What is needed here is an exact printout of the data, with no pictures included.

┄┄┄┄┄┄┄┄┄┄┄┄┄┄┄┄┄┄┄┄

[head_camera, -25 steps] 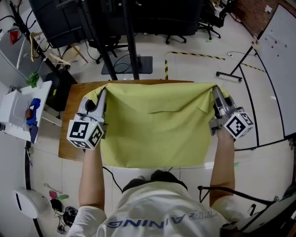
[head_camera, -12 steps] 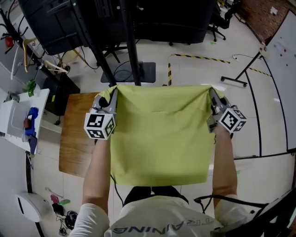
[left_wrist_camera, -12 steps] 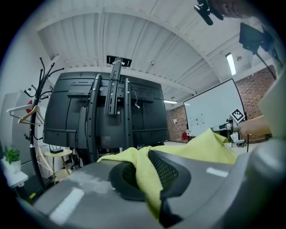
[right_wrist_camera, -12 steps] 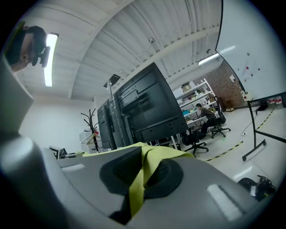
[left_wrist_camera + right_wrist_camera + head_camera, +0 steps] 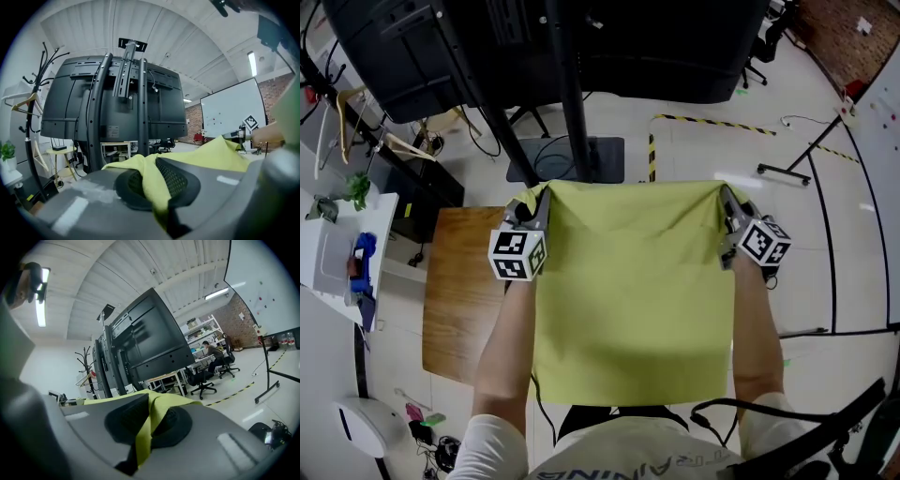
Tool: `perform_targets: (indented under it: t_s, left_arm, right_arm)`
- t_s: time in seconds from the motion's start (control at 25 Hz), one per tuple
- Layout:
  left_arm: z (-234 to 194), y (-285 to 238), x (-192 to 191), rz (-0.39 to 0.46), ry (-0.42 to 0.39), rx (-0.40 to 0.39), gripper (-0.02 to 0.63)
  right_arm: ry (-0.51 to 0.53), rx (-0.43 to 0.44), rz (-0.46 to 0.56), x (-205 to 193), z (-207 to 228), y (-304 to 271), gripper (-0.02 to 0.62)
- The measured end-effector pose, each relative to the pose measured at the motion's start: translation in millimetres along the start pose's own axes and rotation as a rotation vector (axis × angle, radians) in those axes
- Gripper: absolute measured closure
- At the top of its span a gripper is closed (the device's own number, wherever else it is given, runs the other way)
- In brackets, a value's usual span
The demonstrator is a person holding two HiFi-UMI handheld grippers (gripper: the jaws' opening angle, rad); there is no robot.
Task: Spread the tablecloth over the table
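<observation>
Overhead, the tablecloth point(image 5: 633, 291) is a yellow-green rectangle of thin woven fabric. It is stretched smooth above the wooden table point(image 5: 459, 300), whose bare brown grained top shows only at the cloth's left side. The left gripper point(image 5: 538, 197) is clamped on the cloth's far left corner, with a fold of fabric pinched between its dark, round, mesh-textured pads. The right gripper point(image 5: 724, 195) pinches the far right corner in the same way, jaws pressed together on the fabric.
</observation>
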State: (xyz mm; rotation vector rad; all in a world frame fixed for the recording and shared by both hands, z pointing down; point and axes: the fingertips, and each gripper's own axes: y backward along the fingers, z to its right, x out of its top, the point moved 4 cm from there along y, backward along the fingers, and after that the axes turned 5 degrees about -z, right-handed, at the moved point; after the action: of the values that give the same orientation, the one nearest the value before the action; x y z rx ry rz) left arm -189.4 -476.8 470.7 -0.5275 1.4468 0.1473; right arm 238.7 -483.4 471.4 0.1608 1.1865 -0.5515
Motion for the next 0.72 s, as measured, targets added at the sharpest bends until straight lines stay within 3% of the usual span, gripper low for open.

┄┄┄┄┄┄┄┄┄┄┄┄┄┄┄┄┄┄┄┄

> Task solution:
[head_camera, -25 steps] 
[head_camera, -12 steps] 
[left_wrist_camera, -12 steps] 
[right_wrist_camera, -12 steps] 
[left_wrist_camera + right_wrist_camera + head_camera, +0 steps] 
Tool: `perform_targets: (indented under it: t_s, left_arm, right_arm)`
- t_s: time in seconds from the motion's start (control at 25 Hz), one per tuple
- Layout:
  left_arm: z (-234 to 194), y (-285 to 238), x (-192 to 191), rz (-0.39 to 0.46), ry (-0.42 to 0.39), rx (-0.40 to 0.39), gripper (-0.02 to 0.63)
  right_arm: ry (-0.51 to 0.53), rx (-0.43 to 0.44), rz (-0.46 to 0.56), x (-205 to 193), z (-207 to 228), y (-304 to 271), gripper (-0.02 to 0.62)
- The measured end-effector pose, each relative to the pose measured at the motion's start: translation in millimetres along the start pose's own axes and rotation as a rotation vector (axis × angle, radians) in those axes
- Gripper: absolute measured closure
- At the top of its span a gripper is closed (the device's own number, wherever else it is given, runs the other way)
- In brackets, a value's usual span
The demonstrator is a person holding two HiFi-UMI handheld grippers (gripper: the jaws' opening angle, rad); there is no robot.
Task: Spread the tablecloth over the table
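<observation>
Overhead, the tablecloth point(image 5: 633, 291) is a yellow-green rectangle of thin woven fabric. It is stretched smooth above the wooden table point(image 5: 459, 300), whose bare brown grained top shows only at the cloth's left side. The left gripper point(image 5: 538, 197) is clamped on the cloth's far left corner, with a fold of fabric pinched between its dark, round, mesh-textured pads. The right gripper point(image 5: 724, 195) pinches the far right corner in the same way, jaws pressed together on the fabric.
</observation>
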State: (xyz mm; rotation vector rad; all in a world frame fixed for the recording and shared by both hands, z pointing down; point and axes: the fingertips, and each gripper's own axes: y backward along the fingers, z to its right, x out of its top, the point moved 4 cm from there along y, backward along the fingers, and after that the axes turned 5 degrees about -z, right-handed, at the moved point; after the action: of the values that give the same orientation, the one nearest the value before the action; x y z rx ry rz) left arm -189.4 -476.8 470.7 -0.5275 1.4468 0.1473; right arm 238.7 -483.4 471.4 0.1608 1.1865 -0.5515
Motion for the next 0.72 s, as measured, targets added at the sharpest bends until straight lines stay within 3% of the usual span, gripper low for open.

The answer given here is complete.